Stefan Ossowiecki - This Russian-born psychic is one of the most famous psychometrists. Ossowiecki claimed to be able to see people's auras and to move objects through psychokinesis. His psychic gifts enabled this chemical engineer to locate lost objects and missing people, and he assisted in several criminal investigations. In 1935, he participated in a test of his psychometric powers - a test devised by a wealthy Hungarian named Dionizy Jonky that involved a sealed package. Jonky stipulated that this test was to be conducted eight years after his death. (Jonky and Ossowiecki did not know each other.) First, 14 photographs of men were placed in front of Ossowiecki, one of which was of Jonky. Ossowiecki picked out the correct photo. Next, Ossowiecki accurately described many details of Jonky's life and correctly identified the man who held the package for the past eight years.

Finally, Ossowiecki was presented with the sealed package Jonky had prepared before his death. Ossowiecki touched the package and concentrated. "Volcanic minerals," he said. "There is something here that pulls me to other worlds, to another planet." Oddly, he also sensed sugar. Inside the package was a meteoriteencased ina candy wrapper.

In later experiments, Ossowiecki performed remarkable psychometric feats with archeological objects - a kind of psychic archeology. These tests were conducted by Stanislaw Poniatowski, a professor of enthology at the University of Warsaw who could verify the accuracy of what Ossowiecki "saw." While holding a 10,000-year-old piece of flint, Ossowiecki was able to describe in amazing detail the lives of the prehistoric people who made it. In other tests he provided similar descriptions of people who lived as long ago as 300,000 years. Some of the information he provided was not even known by experts at the time, but confirmed by discoveries years later!

Ossowiecki described his visions as being like a motion picture that he could watch, pause, rewind and fast-forward - like a videotape or DVD!

George McMullen - McMullen, a carpenter and wilderness guide, became aware of his psychic abilities as a young boy when he correctly predicted the motorcycle death of a neighbor.
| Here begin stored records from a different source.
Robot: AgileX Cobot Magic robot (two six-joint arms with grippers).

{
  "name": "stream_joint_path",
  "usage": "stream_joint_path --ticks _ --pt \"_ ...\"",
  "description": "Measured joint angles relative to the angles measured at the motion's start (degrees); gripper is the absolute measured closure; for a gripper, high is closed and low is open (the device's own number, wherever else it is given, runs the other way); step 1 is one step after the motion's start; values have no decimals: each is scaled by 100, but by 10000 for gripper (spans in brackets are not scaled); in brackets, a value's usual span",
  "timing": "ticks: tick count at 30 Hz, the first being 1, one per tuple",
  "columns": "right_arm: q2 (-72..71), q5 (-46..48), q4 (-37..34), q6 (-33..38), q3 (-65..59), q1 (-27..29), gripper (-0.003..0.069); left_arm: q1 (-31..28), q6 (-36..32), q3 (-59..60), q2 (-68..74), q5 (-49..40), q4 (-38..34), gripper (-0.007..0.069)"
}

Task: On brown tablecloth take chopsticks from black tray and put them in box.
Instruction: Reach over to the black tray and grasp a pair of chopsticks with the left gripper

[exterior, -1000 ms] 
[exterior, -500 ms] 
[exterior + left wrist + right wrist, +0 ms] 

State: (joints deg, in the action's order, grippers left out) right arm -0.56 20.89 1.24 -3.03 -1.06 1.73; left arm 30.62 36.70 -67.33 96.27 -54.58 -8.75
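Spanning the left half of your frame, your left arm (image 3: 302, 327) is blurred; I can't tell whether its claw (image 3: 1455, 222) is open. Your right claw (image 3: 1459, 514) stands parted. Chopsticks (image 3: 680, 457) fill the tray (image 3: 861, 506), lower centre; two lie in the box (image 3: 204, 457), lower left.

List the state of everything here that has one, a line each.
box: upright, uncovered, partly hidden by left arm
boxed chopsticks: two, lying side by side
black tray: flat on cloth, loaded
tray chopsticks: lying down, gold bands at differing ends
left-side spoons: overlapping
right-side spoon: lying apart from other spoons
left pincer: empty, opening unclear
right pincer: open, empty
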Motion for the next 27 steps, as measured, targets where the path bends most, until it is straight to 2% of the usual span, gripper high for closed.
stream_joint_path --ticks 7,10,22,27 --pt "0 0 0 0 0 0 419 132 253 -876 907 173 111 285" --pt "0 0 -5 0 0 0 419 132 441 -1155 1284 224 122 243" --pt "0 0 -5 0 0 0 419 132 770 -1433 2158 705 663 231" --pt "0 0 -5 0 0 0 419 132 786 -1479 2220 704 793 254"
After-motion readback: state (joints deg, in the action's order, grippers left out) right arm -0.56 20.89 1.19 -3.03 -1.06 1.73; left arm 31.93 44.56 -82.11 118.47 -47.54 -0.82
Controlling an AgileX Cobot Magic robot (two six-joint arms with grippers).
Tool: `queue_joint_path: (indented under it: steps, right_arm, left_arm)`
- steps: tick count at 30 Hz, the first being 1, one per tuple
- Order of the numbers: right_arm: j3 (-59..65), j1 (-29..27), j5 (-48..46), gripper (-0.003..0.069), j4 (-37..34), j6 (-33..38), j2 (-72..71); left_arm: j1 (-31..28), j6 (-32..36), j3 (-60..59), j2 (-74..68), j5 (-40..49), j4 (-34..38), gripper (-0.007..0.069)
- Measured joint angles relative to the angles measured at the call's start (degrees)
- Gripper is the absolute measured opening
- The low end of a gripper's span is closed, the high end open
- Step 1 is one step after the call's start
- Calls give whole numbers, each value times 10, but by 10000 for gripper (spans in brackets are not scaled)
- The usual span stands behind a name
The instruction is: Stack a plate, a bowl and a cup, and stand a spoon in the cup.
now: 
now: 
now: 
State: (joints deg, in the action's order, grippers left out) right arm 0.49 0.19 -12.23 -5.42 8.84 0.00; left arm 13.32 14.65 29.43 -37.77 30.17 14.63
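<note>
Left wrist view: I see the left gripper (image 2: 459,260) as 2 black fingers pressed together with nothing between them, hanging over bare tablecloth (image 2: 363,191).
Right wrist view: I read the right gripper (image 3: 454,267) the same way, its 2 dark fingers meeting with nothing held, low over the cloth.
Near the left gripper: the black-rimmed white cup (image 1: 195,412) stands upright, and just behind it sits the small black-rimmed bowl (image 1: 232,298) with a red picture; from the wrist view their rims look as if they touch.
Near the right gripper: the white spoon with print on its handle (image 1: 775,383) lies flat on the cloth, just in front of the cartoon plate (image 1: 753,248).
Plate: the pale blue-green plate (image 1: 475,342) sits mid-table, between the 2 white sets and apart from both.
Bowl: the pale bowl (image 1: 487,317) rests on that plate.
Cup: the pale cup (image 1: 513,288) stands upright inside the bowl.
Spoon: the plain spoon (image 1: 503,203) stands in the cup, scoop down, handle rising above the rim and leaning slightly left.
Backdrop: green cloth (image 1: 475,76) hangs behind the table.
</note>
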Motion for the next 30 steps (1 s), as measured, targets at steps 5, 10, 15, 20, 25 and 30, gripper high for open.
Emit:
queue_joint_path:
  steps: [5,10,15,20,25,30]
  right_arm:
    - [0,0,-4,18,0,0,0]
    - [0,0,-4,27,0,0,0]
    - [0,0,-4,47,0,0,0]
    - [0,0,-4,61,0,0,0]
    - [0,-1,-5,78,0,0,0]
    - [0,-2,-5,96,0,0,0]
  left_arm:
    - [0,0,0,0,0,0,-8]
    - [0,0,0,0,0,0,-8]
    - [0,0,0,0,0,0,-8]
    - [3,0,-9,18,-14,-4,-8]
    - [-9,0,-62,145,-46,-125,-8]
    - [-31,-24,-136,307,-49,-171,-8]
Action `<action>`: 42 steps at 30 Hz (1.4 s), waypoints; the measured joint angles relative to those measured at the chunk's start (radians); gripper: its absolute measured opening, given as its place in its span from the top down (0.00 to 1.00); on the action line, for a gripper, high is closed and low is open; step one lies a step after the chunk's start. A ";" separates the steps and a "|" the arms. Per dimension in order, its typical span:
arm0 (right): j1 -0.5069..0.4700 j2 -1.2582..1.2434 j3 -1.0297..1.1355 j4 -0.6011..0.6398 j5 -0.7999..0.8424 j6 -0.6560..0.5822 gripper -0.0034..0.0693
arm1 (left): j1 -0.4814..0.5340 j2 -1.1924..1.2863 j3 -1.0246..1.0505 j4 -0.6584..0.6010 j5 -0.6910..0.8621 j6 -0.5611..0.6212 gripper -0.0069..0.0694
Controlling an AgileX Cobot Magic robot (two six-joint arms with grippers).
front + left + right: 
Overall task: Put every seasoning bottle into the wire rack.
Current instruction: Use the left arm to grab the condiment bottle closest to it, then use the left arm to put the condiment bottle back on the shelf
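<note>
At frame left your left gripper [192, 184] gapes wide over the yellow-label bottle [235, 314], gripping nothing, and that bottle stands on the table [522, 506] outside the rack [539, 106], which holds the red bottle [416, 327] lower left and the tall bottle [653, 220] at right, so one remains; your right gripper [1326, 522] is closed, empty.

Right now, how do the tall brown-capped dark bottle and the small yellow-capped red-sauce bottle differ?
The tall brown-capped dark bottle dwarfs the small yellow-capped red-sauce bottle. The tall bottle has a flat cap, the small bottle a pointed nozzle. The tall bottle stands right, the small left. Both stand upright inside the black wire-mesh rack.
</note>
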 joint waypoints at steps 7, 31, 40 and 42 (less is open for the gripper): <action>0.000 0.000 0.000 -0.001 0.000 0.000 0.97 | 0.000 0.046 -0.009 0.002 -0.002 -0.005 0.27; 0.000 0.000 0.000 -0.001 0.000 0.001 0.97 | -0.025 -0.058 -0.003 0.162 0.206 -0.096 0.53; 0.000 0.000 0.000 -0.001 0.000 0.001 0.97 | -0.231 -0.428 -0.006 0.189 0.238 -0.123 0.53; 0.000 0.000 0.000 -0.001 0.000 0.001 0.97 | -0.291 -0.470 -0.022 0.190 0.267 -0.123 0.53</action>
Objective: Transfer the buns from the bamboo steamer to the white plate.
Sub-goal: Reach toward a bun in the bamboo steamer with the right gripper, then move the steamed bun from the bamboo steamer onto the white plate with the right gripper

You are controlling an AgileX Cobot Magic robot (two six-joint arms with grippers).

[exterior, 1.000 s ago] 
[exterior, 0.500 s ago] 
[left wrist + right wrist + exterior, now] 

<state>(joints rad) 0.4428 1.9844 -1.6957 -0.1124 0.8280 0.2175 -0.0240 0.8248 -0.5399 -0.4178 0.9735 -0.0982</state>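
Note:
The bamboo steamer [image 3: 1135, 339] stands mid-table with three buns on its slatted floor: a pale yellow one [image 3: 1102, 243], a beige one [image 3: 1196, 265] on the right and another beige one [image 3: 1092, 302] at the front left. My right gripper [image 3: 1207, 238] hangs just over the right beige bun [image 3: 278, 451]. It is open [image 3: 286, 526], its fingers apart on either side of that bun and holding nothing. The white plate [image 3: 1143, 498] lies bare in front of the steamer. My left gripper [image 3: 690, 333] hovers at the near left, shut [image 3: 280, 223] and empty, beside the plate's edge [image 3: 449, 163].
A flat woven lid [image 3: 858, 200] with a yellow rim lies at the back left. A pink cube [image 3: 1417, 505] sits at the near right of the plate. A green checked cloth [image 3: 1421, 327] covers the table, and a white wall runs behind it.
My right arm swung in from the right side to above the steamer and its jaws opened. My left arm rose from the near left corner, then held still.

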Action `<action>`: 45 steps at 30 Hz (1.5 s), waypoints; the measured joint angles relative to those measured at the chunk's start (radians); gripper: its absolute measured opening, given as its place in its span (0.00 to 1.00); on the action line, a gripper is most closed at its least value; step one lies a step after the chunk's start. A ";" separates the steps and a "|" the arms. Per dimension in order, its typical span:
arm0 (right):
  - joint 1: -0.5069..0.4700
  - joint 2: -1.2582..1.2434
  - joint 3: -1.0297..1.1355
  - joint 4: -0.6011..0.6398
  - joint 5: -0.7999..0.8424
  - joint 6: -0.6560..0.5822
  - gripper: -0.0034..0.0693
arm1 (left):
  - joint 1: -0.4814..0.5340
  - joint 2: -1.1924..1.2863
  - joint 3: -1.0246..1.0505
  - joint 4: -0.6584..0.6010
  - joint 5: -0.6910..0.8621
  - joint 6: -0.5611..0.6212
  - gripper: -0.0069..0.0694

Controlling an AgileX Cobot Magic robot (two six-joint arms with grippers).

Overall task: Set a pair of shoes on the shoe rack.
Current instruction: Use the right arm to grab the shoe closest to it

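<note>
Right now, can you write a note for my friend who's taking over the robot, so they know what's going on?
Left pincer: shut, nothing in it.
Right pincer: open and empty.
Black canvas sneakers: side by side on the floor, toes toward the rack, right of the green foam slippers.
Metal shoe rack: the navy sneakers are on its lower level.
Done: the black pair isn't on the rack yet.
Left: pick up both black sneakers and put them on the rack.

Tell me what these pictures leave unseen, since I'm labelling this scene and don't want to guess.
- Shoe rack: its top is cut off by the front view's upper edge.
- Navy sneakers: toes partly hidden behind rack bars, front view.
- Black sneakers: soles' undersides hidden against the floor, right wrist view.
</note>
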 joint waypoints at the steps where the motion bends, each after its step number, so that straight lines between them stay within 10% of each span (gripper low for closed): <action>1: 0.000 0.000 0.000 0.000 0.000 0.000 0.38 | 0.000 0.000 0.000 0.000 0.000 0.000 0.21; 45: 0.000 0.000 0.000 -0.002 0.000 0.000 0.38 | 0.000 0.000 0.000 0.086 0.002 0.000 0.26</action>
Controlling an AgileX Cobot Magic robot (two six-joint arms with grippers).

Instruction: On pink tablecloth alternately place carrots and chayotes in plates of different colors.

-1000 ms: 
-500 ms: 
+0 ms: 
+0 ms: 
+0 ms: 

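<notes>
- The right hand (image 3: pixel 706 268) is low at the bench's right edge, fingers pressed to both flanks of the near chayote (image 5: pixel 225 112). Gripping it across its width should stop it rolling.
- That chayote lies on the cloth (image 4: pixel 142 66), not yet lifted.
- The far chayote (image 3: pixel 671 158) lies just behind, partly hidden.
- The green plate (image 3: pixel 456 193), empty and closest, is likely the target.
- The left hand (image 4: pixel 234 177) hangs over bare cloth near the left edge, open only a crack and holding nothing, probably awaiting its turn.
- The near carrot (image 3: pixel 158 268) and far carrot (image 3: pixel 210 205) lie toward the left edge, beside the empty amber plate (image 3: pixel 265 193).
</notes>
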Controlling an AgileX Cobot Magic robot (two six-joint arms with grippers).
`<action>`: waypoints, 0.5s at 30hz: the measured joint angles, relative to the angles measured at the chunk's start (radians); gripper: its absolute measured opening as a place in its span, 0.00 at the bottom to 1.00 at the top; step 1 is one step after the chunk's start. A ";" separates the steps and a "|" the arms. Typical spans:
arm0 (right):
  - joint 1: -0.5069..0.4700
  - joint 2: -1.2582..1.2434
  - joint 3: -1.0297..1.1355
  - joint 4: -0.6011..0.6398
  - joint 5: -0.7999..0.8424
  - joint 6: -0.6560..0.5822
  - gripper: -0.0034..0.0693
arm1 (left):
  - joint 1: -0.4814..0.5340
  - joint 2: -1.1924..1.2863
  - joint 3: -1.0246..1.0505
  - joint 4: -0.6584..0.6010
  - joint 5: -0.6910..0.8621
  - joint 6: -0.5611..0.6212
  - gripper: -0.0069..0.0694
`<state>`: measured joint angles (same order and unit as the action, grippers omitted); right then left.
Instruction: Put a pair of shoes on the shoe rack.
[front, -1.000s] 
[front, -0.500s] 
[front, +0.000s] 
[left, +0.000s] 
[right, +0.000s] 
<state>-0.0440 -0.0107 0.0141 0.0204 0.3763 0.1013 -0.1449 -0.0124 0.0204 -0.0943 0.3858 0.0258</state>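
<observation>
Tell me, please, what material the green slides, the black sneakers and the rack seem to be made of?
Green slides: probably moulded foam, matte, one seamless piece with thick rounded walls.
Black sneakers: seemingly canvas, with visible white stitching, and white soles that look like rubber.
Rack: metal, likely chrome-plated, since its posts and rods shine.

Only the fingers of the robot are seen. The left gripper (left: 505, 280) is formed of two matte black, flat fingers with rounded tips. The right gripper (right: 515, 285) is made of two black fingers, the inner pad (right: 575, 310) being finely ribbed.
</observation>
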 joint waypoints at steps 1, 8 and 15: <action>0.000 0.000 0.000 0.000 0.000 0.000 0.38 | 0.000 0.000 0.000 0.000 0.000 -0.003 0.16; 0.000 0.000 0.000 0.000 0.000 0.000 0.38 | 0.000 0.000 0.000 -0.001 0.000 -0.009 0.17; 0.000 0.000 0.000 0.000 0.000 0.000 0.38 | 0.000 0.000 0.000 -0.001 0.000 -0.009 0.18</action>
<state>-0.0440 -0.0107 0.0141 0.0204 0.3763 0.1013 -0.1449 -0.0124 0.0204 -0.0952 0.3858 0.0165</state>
As an adult in 1971, he agreed to a series of psychometric tests conducted by educator J. Norman Emerson. Emerson was an expert in the history of the Iroquois nation. He handed McMullen a non-descript fragment of a clay cylinder. McMullen not only identified it as part of a ceremonial pipe, but also described in detail how it was made and used, going so far as to draw an accurate picture of the complete object, decorations and all.

Over two years, Emerson took McMullen to various Iroquois sites in Canada where McMullen was able to provide highly detailed information about the lives of the Native Americans who lived there. He said he could actually hear them talking - and apparently understood what they were saying. Language, it seems, is not a boundary in this cosmic record. Over the years, he assisted many archeologists around the world with their research, giving correct information about prehistoric Canada, ancient Egypt and the Middle East - details that were confirmed by subsequent research.

Gerard Croiset - In the late 1930s and into the '40s, Croiset gained a reputation as a psychic detective using his powers of psychometry. Police departments in his native Netherlands and other European countries sought his help in solving some of their most bewildering cases. In one noted instance, he was even asked to help in the search for a missing four-year-old girl from Brooklyn, New York. Without leaving Holland, Croiset was given a photo of the girl, a map of New York City and a piece of her clothing. He correctly described that she was dead, the location of her body and the man who murdered her. His information led police to the girl's body and to the murderer, who was convicted of the crime.

3 comments:

Anonymous said...

Ossowiecki was an interesting man, but how did he know nazis will kill him in 1944, that's not a way to die and be remembered without body, somebody made it up.

Anonymous said...

Did he really know he will die in 1944, or somebody else made it up, if you knew, then you would hide somewhere, was he really this good?

Anonymous said...

His wife said he actually wanted to go to a friends house to hide instead of to the church she wanted to hide out in, and she feels that if they would have followed his intuition they would have lived.